Image: In the Right Order
I was reading a good article on Huffington Post 7 things people with emotional toughness do and I just love divergent thinking. The more I read the article , the more I was thinking, well, this is how you have to be in a classroom with technology. So does using technology successfully in a classroom mean you are emotionally tough? That will be the topic of another post. What I wanted to do today was take the headings from Nicole Weaver’s article and show how they apply to ICT.
1. They take control.
Absolutely. You are clear about what is being used and when and for what purpose. There is nothing vague about technology use in a classroom nor is it something which is dictated to you as a teacher. You decide what devices and software are being used when and you make your expectations clear. A lot of the control is established by thinking ahead and remembering to say things like, turn off your phones, or we don’t have phones out in class or you need to ask me if you are going to take a photo. You decide what can be done when or 30 students and 30 devices will take over.
2. They’re flexible.
You listen and learn. That makes you flexible. You know a lot about different ways to do things so that if one option doesn’t work , you have choices. If there is no wifi it will not collapse your lesson. If one student does not have an iPad , you have a work around. By the same token, if you have a student who is prepared to show you something they know and feel would suit them or the class , you listen. It is how I found out about MineCraft. It is also how I discovered one of my year 8s the year before last could totally and completely do everything to do with her work just on her iPhone and she compromised nothing.
3. They learn from their mistakes.
Oh yes.
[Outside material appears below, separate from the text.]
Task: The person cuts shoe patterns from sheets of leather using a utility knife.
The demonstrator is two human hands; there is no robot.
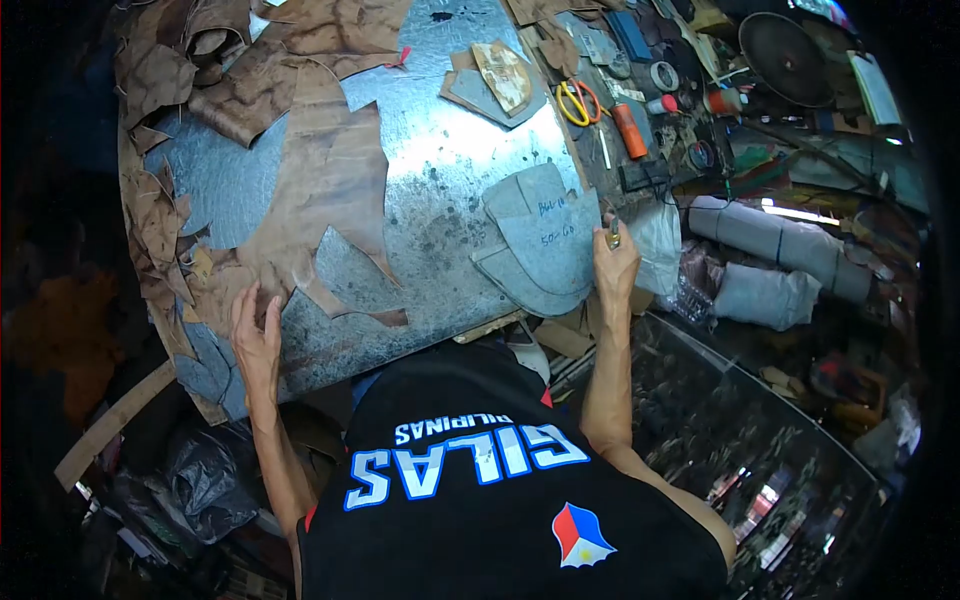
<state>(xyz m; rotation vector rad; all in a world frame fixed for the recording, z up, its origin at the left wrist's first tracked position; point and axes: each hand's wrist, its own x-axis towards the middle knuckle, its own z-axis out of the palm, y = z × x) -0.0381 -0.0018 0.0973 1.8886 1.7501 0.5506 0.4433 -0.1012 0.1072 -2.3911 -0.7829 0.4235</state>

You do. When technology flops it is unforgettable and you learn quickly to master what it is you thought you knew but didn’t. It is so important to have different ways of doing things so that when something isn’t right , you can quickly and smoothly go on to the next bit. Focus on problem solving and work arounds until you can master whatever it is you did not get right. Nothing like thinking you have planned a great lesson with technology only to find out the students do not see it the way you see it and are not using things the way you use them. Check every file and video before you show it. Check sound and where possible , have a back up device.If you are shifting from paper based to electronic, be prepared not to know how it will all work initially
4. They create specific goals — then conquer them.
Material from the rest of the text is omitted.